A very effective way to maintain rationality and fight off the desire to act on emotions is to create rules of engagement for your portfolio: an investment policy. An investment policy doesn’t need to be very formal, but it helps to have it written down, since it is easy to forget your plans from even a week ago, let alone a year or two ago. An investment policy should be created at a time of emotional tranquility. It should spell out your investment goals and specifically define the strategy for achieving them. Asking the following questions can help you create a simple investment policy:
- What is the purpose of investing (retirement, college, larger boat)?
- How much money is needed to achieve these desired goals?
- What rate return will be required to achieve these desired goals?
- What is a tolerable level of risk?
- What asset allocation will produce a required rate of return and still fall into the comfort zone of risk tolerance?
- How often will the portfolio be reviewed and rebalanced? (It should not be more than twice a year.)
Once an investment policy is created, it should be looked at as an investment constitution. Not unlike the Constitution of the United States, amendments should not be made on a whim and should require considerable deliberation and the input of trusted and involved advisors, friends, or relatives.

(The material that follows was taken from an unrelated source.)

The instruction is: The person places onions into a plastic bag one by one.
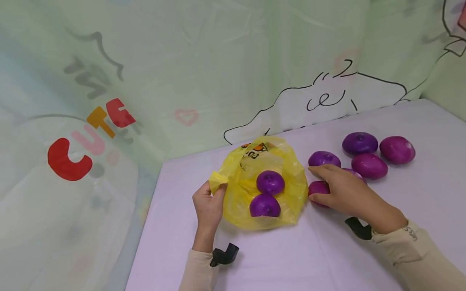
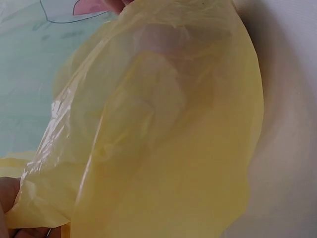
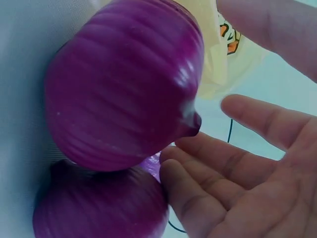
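A yellow plastic bag (image 1: pixel 295 173) lies spread with its mouth towards me, two purple onions (image 1: pixel 270 182) inside it. At its left edge my left hand (image 1: pixel 209 206) pinches the rim between thumb and fingers. In the left wrist view the bag (image 2: pixel 173 139) fills most of the picture. Right of the bag, my right hand (image 1: pixel 344 192) reaches over a magenta onion (image 1: pixel 318 190), partly covering it. The right wrist view shows the thumb and fingers spread apart beside an onion (image 3: pixel 124 84), fingertips close to its tip. Another onion (image 3: pixel 99 208) sits under it in that view.
Beyond the right hand stand several more onions, among them a dark purple one (image 1: pixel 359 143) and a magenta one (image 1: pixel 397 150). They rest on a white-covered table (image 1: pixel 291 258). A printed curtain (image 1: pixel 200 72) hangs along the back and left side.
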`<state>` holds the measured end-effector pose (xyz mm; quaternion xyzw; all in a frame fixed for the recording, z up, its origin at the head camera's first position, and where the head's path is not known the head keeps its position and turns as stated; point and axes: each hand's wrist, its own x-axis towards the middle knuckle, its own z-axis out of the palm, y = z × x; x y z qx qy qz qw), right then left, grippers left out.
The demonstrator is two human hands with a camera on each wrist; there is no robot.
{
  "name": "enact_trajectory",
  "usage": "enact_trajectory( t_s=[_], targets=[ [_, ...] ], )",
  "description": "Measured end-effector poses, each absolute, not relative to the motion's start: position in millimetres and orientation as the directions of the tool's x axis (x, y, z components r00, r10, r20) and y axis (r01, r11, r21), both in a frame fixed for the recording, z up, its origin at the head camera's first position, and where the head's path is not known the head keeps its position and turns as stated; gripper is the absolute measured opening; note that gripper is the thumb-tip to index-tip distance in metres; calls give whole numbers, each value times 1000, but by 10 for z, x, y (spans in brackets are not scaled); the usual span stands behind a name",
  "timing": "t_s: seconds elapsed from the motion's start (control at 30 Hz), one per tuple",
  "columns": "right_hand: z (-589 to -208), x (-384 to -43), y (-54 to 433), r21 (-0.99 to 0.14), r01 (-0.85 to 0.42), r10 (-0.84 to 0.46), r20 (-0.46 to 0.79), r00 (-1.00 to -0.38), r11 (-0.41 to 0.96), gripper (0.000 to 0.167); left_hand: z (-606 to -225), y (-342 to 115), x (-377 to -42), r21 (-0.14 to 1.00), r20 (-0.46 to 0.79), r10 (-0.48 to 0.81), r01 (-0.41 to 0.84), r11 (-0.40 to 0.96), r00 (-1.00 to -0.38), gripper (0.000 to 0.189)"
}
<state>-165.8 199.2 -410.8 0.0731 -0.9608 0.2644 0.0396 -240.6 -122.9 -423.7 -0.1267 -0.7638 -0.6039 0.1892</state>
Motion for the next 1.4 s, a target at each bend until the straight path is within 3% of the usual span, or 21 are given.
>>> enact_trajectory(
  t_s=[0.37, 1.07, 1.4],
  targets=[
    [-4185, -1650, 1984, -465, -99, -121, -17, -992, 879, 83, -4235, -1217, -2408, 882, 424, -34, 404, 243, -905, 13],
    [-4186, -1659, 2000, -479, -94, -118, -21, -993, 873, 78, -4241, -1226, -2409, 881, 423, -25, 405, 244, -906, 13],
    [-4103, -1655, 2034, -462, -138, -126, 58, -990, 876, 69, -4253, -1224, -2413, 881, 426, -22, 410, 236, -904, 13]
  ],
)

An investment policy is the unemotional “you”, made at a time when you were thinking clearly and rationally. An investment policy will provide you peace of mind. No matter how volatile markets become, you will have a lucid strategy for rational decision-making.
Being emotional is part of being human. Finding a way to make rational decisions under emotional pressure is what makes us good parents and successful investors.